遺伝学の研究成果は、ナチス時代の影響を感じる優生学的な考え方を、忌避する傾向はあると思います。努力しても遺伝的に劣勢であれば、成長や成果が出にくい、とも考えたくないですが、現時点での遺伝に関する科学的な確認が行われている、ということには驚きました。肉体的な特性ばかりでなく、以下のような精神的特性と関連する遺伝子がわかっているとは知りませんでした。
  • 協調性:FKBP8、イムノフェリンと呼ばれるタンパク質を産生
  • 不確実なことへの恐れ:FYN、脳神経の増殖と形成に影響を与える
  • 落ち込みやすさ:ADRA2A、アドレナリン受容体に関与
  • 恐怖への反応度:CNR1、カンノビノイドの受容体に関与
自分の遺伝子検査を行なって、自分の遺伝子がどんな特性を持っているかを知って、自分の特性にとっていい方法や方向を選択肢と選ぶ、というのは、本人にとっても、周囲にとってもいいことも多いような気がします。
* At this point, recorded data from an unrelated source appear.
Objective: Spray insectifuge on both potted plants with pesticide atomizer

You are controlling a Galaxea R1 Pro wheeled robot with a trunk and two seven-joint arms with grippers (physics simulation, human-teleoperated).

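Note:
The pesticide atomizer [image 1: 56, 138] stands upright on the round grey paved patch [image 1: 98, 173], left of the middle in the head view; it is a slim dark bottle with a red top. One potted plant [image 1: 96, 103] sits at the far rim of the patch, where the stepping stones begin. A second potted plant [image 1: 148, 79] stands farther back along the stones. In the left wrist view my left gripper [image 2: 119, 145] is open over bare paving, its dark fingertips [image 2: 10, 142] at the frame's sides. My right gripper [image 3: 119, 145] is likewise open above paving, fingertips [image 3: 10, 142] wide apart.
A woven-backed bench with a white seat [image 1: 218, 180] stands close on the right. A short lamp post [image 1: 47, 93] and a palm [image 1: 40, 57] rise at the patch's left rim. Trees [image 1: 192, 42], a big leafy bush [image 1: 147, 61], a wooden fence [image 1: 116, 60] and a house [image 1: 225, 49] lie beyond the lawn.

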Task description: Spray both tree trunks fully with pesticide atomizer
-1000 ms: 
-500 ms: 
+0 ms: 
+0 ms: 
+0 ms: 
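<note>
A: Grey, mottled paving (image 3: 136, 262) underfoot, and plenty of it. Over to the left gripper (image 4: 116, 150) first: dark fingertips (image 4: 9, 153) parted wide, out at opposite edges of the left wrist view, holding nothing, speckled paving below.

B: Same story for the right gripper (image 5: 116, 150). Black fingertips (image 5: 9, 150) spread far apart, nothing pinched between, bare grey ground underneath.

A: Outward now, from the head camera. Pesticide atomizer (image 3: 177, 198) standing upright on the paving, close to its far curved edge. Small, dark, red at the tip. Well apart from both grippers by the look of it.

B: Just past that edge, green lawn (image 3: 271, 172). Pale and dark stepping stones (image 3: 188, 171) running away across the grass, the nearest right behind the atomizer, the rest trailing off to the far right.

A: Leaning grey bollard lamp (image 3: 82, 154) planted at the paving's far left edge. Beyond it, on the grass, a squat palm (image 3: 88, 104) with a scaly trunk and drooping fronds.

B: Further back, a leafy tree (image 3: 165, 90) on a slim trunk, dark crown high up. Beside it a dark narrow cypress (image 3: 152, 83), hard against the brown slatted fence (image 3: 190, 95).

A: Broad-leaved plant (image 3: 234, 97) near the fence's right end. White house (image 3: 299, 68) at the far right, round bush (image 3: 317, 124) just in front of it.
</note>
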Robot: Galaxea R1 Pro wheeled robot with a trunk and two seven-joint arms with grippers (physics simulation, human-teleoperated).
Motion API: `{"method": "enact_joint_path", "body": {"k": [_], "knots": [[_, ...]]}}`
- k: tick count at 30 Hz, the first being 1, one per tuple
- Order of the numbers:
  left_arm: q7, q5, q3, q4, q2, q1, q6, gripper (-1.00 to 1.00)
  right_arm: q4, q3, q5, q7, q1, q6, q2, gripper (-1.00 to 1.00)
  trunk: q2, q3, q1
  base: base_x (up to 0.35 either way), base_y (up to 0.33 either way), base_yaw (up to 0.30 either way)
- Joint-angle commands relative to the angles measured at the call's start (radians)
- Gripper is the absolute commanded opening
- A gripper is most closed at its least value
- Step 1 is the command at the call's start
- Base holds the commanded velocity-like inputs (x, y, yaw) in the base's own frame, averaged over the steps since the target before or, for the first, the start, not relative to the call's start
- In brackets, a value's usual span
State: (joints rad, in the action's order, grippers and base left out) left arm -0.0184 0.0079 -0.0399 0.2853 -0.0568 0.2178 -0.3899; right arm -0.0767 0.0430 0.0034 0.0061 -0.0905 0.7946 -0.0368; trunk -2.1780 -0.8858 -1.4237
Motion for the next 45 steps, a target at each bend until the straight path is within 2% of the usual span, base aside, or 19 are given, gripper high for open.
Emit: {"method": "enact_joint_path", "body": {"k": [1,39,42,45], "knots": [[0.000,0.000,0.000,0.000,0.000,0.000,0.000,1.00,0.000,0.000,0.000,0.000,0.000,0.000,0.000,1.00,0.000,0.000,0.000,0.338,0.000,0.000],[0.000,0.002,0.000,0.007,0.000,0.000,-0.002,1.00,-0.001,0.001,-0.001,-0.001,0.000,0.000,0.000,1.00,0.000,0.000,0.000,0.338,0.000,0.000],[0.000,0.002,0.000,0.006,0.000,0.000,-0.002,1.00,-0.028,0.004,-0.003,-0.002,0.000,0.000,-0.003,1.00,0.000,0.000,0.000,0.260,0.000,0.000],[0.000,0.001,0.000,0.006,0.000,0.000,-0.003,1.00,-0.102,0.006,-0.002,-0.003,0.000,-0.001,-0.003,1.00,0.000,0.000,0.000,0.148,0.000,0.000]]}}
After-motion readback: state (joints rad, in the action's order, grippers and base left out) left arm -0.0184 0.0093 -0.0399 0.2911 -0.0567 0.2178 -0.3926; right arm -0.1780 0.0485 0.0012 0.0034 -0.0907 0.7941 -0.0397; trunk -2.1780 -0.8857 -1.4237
いわば、アレルギー食材を調べて知っておけば、不意にアレルギー食材を食べてアナフィラキシーショックを起こす、という事態を防ぐことも可能になります。

社会生活では、遺伝的特性と言語能力の組み合わせが、周囲に与える印象や協調性とも関連が強そうなことも、この本で気がつきました。

偶発的に思える発生事象も、その人自身の持つ行動規範や判断基準に影響を受けて発生していると考えられます。その行動規範や判断基準こそ、遺伝率による因果関係と言えることには同意できます。

遺伝的特性で何かが全て成し遂げられる訳ではなく、遺伝的優位性がなければ諦めた方がいい訳でもなく、楽しいと思えることを突き詰めると、成果が出たり、人生を楽しいと感じることができる旨が、結論的に述べられているのも安心しました。

幼児教育、お稽古事をいろいろさせた方がいいのか、英語にはなるべく早くから通わせた方がいいのか、そんなことを考えて悩んでいるパパやママがこの本を読むと、すごい悩んだり、周囲のパパやママとは意見の相違に気がついたり、迷うことが多くなりそうな本だと思います。

遺伝子検査に興味を持ちました。自分の遺伝的特性を知ることはメリットもありますが、遺伝子検査の結果は、非常に機微な個人情報にもなりますから、取り扱いはものすごく難しいと思います。